Once you find the line with "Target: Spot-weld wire" in the entries below, return exactly every line from it through the line with "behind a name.".

===== PROVIDED RECORDS

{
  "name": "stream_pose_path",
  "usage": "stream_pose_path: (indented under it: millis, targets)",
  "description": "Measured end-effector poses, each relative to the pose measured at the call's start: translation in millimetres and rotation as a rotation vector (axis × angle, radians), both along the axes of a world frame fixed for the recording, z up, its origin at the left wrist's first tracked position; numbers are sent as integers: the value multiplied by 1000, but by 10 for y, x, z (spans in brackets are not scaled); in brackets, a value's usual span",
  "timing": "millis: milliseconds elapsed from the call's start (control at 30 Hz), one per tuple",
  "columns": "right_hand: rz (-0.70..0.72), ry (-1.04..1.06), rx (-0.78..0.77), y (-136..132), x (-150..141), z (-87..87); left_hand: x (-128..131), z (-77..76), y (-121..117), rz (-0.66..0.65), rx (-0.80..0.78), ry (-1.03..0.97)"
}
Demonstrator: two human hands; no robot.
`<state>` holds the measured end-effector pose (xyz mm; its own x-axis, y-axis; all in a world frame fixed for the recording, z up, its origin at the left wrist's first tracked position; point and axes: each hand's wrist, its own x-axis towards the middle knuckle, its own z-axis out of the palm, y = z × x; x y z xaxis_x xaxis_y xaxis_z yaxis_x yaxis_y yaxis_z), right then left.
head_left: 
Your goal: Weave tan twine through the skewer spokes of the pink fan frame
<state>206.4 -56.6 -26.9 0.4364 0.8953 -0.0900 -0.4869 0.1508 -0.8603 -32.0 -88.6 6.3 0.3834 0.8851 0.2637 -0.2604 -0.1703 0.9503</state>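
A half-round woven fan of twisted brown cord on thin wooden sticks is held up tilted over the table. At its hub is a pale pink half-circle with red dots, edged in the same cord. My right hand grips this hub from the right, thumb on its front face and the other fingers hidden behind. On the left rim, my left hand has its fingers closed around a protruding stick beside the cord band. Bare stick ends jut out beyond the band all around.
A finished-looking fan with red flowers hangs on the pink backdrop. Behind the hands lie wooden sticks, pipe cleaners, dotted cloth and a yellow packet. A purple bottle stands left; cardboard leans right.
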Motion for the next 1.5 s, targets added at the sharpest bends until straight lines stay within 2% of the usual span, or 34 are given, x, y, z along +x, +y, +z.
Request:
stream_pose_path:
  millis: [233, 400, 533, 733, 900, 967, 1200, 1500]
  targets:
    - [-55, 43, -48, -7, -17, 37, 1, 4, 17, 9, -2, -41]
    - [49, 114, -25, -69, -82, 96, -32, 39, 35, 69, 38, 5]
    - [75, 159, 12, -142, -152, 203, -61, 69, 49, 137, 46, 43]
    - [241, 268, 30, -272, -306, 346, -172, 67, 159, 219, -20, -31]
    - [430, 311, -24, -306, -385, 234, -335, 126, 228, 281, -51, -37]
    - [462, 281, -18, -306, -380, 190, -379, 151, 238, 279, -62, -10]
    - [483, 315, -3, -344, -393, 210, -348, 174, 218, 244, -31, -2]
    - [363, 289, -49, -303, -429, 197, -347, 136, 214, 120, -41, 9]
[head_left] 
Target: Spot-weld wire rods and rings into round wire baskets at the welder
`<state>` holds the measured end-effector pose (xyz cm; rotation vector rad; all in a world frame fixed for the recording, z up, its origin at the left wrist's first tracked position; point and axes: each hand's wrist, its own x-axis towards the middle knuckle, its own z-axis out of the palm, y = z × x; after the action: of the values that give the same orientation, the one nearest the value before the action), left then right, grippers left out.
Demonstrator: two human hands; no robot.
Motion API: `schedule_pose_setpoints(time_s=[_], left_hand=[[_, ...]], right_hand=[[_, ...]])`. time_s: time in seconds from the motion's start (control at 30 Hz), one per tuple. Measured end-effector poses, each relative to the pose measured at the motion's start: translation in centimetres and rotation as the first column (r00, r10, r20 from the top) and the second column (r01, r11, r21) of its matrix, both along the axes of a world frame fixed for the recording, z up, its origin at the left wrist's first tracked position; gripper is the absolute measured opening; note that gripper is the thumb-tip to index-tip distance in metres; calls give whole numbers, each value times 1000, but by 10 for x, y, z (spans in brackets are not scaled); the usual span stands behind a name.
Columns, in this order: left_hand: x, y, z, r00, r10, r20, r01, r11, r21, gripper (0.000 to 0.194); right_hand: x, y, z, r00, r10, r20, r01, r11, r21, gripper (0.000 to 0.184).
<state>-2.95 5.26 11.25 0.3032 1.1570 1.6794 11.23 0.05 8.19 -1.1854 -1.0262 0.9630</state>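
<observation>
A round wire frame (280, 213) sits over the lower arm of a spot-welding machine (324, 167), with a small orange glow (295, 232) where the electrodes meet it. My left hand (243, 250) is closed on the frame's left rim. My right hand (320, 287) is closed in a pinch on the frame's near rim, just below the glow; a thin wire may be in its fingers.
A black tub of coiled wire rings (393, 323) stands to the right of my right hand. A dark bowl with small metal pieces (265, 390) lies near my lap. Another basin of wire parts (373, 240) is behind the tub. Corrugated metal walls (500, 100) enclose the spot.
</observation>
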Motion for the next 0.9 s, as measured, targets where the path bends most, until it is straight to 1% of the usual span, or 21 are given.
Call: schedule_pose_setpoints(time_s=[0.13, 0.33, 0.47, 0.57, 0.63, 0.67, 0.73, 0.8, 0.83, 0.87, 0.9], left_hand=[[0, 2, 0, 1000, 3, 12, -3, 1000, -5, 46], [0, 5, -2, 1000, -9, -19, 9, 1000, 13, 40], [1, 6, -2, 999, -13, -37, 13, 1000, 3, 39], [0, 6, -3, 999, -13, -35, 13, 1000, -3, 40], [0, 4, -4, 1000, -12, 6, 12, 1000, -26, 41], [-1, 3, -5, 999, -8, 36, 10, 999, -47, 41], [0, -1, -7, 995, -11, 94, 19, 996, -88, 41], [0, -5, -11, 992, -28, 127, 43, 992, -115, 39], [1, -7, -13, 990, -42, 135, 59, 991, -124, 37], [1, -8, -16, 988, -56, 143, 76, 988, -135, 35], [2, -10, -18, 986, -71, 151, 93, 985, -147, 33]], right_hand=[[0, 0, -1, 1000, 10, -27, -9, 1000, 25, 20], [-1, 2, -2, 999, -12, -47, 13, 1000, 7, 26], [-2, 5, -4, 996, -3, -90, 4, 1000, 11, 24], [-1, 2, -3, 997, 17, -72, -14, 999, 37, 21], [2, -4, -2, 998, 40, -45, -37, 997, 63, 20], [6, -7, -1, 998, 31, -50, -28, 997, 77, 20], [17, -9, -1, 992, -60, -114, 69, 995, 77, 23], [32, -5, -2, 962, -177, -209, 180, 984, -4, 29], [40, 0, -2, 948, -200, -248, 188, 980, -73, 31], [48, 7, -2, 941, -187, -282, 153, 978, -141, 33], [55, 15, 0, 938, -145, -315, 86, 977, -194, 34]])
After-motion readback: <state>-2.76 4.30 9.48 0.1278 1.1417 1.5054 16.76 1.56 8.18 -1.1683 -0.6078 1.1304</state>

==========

FINAL ANSWER:
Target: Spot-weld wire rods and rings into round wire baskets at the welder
`<state>` holds the measured end-effector pose (xyz cm; rotation vector rad; all in a world frame fixed for the recording, z up, its origin at the left wrist's first tracked position; point and axes: each hand's wrist, its own x-axis towards the middle knuckle, its own z-axis out of the palm, y = z × x; after the action: of the values that give the same orientation, the one nearest the value before the action), left then right, grippers left out.
Demonstrator: two human hands; no robot.
Motion API: `schedule_pose_setpoints(time_s=[_], left_hand=[[_, ...]], right_hand=[[_, ...]])`. time_s: time in seconds from the motion's start (control at 30 Hz), one per tuple. Measured end-effector poses, each relative to the pose measured at the motion's start: translation in centimetres and rotation as the first column (r00, r10, r20 from the top) and the second column (r01, r11, r21) of its matrix, both along the axes of a world frame fixed for the recording, z up, its origin at the left wrist's first tracked position; gripper is the absolute measured opening; note that gripper is the thumb-tip to index-tip distance in metres; calls give whole numbers, each value times 1000, but by 10 for x, y, z (spans in brackets are not scaled); the usual span stands behind a name.

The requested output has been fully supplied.